The The HTCondor Software Suite (HTCSS) offers the technology for these access points that can be deployed and operated by individuals, science collaborations and campuses. Researchers can use such a private/local Access Point to harness the power of locally and remotely deployed HTCondor execution points. This includes institutional and national computing systems (like the Open Science Pool) as well as commercial clouds.

Below are some examples of how researchers enhanced their computational throughput by leveraging the “submit locally, run globally” capabilities offered by PATh Access Points.
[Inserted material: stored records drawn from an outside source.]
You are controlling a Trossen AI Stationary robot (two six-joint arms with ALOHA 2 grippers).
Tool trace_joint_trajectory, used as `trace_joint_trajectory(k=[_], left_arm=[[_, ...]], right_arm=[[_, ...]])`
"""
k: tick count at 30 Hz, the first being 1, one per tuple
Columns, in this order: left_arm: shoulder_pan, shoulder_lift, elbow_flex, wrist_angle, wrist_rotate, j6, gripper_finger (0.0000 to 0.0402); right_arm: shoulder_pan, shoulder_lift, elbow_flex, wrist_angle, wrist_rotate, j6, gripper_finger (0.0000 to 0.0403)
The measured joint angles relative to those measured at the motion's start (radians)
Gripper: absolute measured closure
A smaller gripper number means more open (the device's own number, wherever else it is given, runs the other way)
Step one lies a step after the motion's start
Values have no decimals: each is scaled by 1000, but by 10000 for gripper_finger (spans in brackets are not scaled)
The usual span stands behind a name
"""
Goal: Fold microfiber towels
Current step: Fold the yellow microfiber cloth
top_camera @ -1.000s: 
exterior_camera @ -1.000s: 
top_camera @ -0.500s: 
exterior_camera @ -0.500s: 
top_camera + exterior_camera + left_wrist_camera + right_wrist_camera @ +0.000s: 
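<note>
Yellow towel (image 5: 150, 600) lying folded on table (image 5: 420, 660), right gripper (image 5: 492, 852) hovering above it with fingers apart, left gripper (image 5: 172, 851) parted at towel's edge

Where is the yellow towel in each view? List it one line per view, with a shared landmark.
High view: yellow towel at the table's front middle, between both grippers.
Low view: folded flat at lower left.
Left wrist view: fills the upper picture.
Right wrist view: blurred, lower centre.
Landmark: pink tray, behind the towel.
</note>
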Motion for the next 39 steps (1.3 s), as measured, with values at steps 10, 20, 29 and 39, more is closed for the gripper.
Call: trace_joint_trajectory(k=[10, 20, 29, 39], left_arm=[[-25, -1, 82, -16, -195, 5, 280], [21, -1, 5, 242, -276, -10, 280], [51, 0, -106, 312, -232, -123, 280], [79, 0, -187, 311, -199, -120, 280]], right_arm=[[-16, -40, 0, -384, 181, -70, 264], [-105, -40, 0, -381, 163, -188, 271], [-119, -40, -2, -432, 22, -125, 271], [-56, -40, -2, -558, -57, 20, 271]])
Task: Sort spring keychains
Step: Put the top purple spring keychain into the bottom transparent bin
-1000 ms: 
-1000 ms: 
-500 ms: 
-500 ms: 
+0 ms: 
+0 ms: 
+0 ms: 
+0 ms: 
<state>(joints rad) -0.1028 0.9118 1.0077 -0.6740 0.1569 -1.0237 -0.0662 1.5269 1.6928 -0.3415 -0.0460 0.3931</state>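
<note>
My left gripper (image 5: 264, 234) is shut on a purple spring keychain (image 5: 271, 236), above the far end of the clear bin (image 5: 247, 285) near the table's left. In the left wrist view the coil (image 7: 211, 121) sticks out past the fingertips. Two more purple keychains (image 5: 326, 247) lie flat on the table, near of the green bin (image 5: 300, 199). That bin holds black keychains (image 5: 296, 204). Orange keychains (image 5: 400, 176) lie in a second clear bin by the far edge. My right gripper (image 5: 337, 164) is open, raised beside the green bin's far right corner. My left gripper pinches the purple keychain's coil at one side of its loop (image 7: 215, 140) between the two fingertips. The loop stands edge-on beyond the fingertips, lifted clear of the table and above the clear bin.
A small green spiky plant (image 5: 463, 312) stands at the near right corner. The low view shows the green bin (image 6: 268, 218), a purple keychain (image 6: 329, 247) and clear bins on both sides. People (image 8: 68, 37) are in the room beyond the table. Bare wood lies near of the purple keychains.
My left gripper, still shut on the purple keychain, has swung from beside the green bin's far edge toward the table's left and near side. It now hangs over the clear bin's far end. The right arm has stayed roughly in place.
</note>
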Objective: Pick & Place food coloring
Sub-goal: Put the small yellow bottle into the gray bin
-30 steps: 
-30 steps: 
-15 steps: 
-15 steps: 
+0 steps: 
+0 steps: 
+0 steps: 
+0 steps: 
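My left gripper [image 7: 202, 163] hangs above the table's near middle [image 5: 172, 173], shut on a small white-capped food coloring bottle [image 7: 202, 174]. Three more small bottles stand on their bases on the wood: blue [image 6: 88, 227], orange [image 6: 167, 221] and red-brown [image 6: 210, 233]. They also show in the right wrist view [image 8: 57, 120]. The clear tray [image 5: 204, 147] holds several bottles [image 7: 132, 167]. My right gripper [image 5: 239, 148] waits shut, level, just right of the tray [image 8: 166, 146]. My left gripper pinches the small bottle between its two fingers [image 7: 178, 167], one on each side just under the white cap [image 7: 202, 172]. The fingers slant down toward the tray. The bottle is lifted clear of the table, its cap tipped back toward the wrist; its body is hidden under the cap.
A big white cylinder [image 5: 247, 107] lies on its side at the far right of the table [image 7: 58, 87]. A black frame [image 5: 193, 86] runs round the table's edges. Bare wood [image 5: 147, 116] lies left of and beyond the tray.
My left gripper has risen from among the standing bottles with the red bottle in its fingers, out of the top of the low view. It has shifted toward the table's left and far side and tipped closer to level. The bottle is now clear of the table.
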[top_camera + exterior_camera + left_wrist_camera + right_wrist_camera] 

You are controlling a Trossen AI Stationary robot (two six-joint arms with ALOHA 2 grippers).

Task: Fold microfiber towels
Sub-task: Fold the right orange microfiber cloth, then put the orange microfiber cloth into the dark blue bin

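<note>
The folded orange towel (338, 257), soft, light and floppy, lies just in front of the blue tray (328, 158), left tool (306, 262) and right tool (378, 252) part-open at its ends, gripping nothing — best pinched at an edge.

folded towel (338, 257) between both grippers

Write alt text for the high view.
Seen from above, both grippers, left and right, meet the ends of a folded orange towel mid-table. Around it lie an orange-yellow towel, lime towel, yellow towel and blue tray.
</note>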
AI-Driven Chemistry Dr. Roman Zubatyuk from the group of Prof. Olexandr Isayev at the Carnegie Mellon University chemistry department uses the access point provided by the OSG to develop a supervised machine learning method that more quickly predicts the chemical behavior of small molecules and potential drugs. Via this single access point, he is able to deploy workers globally in support of a high-throughput “Manager-worker” application. Roman reported about his OSG experience in a presentation delivered at the 2020 HTCondor Week workshop.

Astrophysics The IceCube collaboration has operated an HTCSS access point at the Wisconsin IceCube Particle Astrophysics Center for several years. It was used to access GPU capacity offered by the OSG compute federation that includes more than 20 sites of the Pacific Research Platform (PRP). As part of an NSF EAGER project, a team led by OSG Executive Director Frank Wuerthwein and Developer Igor Sfiligoi from the SDSC used this access point to study large-scale bursting of IceCube simulations on resources acquired from commercial cloud. In 2019, the team demonstrated a burst at the Supercomputing 19 conference that harnessed the capacity of 51K GPUs from three cloud providers and scattered across 26 cloud regions, a feat recognized as “the largest cloud simulation in history” in a keynote presentation at the conference.

Bat Genomics Dr. Ariadna Morales, used the Access Point recently deployed at the American Museum of Natural History (AMNH) to harness the capacity of local and OSG capacity in support of her work to analyze the whole genome data of 20 bats. Ariadna, a postdoc at the AMNH, used the local Access Point to run 80K compute jobs in one year. More details of her experience and other AMNH researchers can be found in the AMNH presentation at the 2020 OSG All Hands Meeting.

Gravitational Waves When the LIGO collaboration realized the need for additional capacity to analyze the observed data that led to the Nobel prize-winning detection of gravitational waves, they deployed an HTCSS Access Point that enabled them to expend their High Throughput computing capabilities to include capacity from the OSG federation and XRAC allocations. As an early adopter of HTCSS technologies, the additional capacity provided via the new Access Point easily integrated with the computing and data infrastructure of the collaboration. Deployed more than five years ago, this same access point remains an integral part of the LIGO distributed computing infrastructure, routinely integrating capacity offered by the OSG, international collaborators, XRAC allocations, and the capacity of the LIGO data grid. Read more here.

Drug Screening The Small Molecule Screening Facility (SMSF) within UW-Madison’s Carbone Cancer Center Drug Development Core has been using an access point deployed by the UW-Madison Center for High Throughput Computing (CHTC) to perform computational docking-based screening of potential drug molecules. In just the month of November 2020, the SMSF used almost 2M core hours provided by the OSG for two projects. In collaboration with Prof. Shashank Dravid at Creighton University, one project aims to identify inhibitors of synaptic recruiting proteins for ionotropic glutamate receptors. This novel protein-protein interaction target required the docking of 14 million representations of 8 million molecules from the Aldrich chemical library using a consensus methodology developed by the SMSF to incorporate 6 different docking programs. Another project with Dr. Weiping Tang at UW-Madison leverages the same methodology to develop novel PROTACs, that selectively degrade specific protein targets to regulate biological activity. In order to identify a ligand molecule that can recruit PROTACs to biological targets, the SMSF is screening 30 million molecules (45 million representations) and integrating 3 different docking programs. For both projects, the consensus scores from these many millions of computations will inform the selection and downstream laboratory testing of just the top ~100 candidates, streamlining the drug development process.